● Material for the task:

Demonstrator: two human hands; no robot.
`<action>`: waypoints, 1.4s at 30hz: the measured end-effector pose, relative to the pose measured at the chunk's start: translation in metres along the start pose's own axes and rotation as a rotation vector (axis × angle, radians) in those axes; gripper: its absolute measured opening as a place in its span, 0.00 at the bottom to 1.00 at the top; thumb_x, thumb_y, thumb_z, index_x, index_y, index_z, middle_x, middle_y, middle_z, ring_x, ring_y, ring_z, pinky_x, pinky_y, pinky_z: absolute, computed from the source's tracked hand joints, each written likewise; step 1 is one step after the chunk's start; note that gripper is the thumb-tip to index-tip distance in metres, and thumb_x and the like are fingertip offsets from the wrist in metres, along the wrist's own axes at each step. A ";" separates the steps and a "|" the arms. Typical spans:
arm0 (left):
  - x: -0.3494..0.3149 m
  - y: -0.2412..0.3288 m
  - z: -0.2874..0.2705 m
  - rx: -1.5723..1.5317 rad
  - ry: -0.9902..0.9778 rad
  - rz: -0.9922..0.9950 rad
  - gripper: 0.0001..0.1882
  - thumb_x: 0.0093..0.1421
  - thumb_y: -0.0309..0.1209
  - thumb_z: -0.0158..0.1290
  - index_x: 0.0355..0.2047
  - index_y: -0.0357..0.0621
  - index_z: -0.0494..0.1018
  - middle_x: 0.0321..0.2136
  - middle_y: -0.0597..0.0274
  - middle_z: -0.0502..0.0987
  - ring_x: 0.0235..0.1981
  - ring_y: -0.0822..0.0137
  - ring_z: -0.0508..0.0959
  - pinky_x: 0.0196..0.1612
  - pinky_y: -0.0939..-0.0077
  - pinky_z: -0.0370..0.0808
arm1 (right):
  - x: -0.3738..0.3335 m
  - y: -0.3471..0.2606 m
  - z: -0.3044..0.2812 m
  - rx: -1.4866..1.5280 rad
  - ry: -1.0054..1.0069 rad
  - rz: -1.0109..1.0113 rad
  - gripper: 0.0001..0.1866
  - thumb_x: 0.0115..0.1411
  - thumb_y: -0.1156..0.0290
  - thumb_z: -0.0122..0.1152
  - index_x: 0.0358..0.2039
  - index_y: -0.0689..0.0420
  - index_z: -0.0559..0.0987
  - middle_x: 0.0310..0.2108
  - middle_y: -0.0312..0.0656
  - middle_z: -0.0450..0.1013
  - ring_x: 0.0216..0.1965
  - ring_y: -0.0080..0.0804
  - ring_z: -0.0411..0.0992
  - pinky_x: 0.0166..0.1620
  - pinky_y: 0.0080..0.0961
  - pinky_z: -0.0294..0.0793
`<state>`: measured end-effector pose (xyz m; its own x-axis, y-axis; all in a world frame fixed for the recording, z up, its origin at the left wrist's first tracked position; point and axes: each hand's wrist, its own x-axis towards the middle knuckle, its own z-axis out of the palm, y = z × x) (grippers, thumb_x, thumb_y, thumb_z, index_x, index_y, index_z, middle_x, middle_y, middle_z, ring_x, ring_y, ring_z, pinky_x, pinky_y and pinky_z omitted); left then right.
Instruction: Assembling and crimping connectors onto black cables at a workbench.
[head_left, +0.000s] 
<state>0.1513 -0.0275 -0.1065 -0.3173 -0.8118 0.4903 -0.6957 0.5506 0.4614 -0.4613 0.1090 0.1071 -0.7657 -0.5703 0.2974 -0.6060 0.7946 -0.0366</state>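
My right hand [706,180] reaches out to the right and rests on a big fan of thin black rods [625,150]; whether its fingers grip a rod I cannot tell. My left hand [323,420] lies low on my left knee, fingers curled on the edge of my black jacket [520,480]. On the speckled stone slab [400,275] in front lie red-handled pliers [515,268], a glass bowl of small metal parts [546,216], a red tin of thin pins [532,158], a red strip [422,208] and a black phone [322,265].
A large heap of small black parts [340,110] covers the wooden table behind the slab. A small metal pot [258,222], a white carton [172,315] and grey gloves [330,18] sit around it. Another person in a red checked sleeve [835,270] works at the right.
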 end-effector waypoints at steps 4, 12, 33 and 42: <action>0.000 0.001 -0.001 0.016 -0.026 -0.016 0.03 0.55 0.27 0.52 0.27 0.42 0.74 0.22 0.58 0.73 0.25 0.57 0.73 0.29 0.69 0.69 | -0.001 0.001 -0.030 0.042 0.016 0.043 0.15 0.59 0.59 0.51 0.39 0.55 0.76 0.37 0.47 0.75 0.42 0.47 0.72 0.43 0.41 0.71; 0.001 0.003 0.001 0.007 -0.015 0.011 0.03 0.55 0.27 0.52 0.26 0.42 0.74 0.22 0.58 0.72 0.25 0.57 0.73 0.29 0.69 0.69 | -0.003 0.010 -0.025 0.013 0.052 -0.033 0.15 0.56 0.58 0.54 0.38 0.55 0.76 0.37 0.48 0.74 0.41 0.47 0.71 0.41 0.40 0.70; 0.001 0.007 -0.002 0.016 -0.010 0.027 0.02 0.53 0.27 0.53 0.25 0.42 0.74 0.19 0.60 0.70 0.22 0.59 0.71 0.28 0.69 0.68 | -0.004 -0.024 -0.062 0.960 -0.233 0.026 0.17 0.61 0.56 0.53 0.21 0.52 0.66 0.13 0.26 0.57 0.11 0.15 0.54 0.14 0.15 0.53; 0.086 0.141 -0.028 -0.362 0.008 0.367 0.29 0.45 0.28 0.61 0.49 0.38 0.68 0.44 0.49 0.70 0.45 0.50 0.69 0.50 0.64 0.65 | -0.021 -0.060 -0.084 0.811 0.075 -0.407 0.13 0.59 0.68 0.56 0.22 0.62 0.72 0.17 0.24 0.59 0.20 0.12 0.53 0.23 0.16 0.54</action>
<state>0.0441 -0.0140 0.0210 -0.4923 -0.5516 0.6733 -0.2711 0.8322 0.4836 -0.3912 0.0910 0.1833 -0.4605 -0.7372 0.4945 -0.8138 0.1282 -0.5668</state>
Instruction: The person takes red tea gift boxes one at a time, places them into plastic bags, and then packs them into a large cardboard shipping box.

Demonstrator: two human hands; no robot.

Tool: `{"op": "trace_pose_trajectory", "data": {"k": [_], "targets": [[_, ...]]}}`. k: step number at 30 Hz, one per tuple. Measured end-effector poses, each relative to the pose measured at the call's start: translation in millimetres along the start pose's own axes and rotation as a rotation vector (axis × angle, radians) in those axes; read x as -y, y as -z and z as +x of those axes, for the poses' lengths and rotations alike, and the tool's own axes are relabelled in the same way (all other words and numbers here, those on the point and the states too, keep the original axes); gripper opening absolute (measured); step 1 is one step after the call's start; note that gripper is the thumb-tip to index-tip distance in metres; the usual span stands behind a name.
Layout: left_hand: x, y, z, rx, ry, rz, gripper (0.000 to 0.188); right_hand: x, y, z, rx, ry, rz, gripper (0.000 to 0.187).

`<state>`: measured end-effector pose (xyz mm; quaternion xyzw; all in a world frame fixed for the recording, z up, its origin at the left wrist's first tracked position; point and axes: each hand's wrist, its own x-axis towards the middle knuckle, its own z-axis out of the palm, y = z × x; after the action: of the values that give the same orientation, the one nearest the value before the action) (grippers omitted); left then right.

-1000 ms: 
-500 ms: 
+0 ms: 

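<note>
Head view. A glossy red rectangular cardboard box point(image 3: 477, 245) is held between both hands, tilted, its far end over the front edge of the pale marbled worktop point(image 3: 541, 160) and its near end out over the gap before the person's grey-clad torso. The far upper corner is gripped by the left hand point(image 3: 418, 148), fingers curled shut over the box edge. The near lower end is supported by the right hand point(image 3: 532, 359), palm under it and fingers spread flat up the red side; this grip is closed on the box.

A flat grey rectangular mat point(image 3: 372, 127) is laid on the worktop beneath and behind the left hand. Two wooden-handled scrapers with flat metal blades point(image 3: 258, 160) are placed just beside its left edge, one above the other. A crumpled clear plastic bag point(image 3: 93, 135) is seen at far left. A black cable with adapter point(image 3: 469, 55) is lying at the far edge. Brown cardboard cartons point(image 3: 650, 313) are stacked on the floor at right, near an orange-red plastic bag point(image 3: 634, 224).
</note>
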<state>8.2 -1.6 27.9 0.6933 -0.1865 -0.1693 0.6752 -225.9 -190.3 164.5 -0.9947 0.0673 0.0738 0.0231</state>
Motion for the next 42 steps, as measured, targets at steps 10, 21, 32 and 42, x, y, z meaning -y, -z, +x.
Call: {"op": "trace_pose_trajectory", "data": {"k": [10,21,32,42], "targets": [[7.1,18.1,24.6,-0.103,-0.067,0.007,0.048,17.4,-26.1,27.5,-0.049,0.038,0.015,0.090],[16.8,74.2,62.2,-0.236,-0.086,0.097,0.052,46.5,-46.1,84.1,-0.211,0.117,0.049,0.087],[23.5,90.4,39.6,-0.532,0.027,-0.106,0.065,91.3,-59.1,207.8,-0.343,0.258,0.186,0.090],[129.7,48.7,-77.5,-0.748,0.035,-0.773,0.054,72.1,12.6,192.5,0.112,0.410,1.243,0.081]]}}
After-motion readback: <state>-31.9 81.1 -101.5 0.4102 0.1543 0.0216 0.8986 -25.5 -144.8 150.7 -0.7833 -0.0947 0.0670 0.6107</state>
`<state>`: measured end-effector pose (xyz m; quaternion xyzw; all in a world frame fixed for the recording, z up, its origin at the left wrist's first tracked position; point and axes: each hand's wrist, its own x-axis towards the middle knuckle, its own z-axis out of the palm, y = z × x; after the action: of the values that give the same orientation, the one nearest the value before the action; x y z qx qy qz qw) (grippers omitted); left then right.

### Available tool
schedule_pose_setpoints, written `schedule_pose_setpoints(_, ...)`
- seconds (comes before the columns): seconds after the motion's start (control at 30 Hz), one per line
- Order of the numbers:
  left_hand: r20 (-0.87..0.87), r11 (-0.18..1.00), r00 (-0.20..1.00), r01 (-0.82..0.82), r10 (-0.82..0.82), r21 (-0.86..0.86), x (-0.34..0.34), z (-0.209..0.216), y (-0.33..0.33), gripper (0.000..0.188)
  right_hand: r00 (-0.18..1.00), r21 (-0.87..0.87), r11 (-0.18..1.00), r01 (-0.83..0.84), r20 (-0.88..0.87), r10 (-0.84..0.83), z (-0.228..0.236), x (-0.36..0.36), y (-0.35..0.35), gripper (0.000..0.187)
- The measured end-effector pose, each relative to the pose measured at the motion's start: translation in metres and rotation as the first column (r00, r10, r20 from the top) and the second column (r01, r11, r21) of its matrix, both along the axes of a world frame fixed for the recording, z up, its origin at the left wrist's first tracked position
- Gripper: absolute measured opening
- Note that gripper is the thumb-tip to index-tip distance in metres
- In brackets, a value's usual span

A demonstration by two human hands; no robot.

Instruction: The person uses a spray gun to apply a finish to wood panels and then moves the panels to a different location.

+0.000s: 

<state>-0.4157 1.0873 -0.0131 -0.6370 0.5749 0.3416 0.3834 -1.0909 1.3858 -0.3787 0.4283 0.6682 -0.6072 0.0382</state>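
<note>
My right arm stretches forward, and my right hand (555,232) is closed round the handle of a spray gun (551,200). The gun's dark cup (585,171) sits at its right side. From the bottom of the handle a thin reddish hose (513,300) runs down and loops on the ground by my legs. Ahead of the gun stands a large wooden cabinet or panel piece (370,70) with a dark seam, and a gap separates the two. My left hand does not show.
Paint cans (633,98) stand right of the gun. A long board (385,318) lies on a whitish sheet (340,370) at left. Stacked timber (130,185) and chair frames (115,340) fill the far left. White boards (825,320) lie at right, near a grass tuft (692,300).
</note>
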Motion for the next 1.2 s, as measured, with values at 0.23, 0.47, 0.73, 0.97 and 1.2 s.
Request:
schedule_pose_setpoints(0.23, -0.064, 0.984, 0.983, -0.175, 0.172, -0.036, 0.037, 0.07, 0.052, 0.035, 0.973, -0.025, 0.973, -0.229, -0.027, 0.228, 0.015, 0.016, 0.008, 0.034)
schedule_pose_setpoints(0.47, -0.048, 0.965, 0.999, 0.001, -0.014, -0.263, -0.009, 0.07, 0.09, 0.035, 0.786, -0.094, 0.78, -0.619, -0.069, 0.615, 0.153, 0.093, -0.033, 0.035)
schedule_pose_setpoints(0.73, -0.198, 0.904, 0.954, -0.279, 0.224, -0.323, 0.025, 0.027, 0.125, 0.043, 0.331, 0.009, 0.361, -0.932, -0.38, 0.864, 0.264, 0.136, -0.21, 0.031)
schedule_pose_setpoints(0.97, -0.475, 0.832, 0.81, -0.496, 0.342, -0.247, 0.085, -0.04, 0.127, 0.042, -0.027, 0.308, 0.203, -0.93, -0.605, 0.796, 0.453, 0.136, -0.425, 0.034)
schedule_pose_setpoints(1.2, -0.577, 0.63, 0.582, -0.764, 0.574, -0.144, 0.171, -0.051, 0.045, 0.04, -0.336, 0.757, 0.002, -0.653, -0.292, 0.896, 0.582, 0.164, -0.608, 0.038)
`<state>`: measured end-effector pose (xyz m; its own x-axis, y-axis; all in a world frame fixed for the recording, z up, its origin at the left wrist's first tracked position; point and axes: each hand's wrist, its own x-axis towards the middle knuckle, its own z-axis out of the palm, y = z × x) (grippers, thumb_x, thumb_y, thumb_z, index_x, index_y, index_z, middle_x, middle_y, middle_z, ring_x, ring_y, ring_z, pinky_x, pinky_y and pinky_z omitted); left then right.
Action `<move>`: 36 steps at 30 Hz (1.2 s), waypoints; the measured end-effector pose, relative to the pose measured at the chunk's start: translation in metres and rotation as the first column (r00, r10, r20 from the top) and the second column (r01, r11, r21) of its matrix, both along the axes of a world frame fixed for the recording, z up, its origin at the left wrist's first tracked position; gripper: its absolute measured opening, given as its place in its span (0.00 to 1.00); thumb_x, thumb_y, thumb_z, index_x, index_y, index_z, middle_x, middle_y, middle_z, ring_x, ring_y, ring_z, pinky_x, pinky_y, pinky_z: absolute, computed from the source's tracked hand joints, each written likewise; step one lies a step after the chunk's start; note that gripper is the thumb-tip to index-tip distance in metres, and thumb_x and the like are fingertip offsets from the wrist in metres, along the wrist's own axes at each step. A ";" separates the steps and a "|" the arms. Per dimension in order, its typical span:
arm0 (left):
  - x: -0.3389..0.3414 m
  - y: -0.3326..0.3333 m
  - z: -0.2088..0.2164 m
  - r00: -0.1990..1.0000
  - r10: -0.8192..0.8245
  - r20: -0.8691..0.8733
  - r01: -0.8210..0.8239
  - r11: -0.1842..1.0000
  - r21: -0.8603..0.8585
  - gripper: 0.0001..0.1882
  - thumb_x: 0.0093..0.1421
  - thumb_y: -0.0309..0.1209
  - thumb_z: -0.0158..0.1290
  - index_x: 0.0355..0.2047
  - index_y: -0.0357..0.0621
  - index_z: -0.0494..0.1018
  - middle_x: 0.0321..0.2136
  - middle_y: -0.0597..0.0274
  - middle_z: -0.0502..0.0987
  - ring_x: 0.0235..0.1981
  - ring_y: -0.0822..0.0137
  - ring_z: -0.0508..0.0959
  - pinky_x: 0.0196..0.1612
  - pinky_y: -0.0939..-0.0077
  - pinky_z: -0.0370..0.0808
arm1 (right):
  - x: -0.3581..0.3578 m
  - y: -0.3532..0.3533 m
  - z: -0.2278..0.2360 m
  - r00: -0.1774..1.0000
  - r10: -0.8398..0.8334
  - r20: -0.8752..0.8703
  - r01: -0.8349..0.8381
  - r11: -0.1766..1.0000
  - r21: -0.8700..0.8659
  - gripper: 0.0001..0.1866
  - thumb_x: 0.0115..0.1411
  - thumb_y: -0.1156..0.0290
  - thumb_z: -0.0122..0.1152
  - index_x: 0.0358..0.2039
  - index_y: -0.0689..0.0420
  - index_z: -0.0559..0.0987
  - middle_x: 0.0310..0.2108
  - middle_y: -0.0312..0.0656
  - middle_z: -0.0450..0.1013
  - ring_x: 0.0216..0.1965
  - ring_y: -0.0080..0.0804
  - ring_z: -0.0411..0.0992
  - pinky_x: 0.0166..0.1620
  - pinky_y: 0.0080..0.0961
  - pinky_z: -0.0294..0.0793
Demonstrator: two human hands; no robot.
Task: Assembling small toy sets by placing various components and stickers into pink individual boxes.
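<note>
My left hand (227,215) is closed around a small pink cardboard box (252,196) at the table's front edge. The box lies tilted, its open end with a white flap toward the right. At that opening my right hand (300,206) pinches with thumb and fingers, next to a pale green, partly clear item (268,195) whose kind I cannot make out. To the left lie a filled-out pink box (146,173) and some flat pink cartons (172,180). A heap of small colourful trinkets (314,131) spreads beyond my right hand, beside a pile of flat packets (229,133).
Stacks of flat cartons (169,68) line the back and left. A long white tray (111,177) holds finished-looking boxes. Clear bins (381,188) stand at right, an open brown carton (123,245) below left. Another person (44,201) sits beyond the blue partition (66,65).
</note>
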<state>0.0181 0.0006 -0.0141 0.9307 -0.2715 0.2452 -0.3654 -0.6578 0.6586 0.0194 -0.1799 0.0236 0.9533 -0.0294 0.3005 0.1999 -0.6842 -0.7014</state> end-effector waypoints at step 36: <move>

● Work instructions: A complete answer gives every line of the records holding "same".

● Task answer:
Tool: `{"op": "trace_pose_trajectory", "data": {"k": [_], "targets": [[_, ...]]}}`. k: step number at 30 Hz, one per tuple. Measured end-effector poses, each relative to the pose measured at the call's start: translation in millimetres along the start pose's own axes and rotation as a rotation vector (axis × angle, radians) in those axes; read x as -y, y as -z and z as +x of those axes, for the poses' lengths and rotations alike, and the tool's own axes are relabelled in the same way (all other words and numbers here, those on the point and the states too, keep the original axes); gripper opening absolute (measured); step 1 is one step after the call's start; note that gripper is the thumb-tip to index-tip distance in metres; the usual span stands behind a name.
`<state>`: measured end-effector pose (xyz mm; quaternion xyzw; all in a world frame fixed for the recording, z up, its origin at the left wrist's first tracked position; point and axes: each hand's wrist, its own x-axis towards the middle knuckle, its own z-axis out of the palm, y = z × x; after the action: of the values that give the same orientation, the one nearest the value before the action) (grippers omitted); left then right.
`<state>`: measured end-effector pose (xyz m; quaternion xyzw; all in a world frame fixed for the recording, z up, its origin at the left wrist's first tracked position; point and axes: each hand's wrist, its own x-axis towards the middle knuckle, its own z-axis out of the palm, y = z × x; after the action: of the values that give the same orientation, the one nearest the value before the action; x y z qx qy qz qw) (grippers omitted); left then right.

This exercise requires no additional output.